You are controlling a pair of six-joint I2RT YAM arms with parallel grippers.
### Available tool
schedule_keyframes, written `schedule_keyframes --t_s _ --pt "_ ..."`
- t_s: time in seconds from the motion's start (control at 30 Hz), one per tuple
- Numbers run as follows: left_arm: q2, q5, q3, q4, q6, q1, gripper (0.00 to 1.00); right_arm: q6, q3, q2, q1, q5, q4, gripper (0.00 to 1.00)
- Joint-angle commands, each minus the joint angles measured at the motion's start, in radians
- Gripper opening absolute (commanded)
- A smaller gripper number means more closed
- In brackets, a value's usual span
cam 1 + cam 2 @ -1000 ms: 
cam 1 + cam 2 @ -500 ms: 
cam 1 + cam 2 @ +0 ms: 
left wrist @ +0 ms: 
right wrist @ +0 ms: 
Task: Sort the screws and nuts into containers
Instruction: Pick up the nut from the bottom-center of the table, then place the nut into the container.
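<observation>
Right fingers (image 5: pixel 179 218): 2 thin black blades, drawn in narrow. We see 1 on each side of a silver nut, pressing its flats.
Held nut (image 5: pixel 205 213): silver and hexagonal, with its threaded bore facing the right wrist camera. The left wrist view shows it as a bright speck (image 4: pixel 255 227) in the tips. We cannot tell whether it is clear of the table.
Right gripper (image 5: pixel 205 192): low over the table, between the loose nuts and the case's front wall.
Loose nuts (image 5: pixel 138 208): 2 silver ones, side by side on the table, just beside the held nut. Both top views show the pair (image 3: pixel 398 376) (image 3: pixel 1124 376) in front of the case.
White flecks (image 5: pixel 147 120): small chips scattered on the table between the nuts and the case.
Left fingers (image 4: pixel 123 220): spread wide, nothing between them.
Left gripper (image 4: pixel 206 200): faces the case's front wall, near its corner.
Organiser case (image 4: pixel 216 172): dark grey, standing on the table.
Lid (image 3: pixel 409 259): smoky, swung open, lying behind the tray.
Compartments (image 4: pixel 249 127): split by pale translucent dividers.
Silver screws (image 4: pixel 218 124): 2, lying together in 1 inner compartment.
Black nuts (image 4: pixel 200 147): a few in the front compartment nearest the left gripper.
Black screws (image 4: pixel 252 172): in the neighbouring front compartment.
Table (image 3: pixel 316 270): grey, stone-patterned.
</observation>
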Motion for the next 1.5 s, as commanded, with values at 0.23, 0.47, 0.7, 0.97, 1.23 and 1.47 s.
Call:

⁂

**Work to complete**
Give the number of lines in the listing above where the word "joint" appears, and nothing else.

**Written solution**
2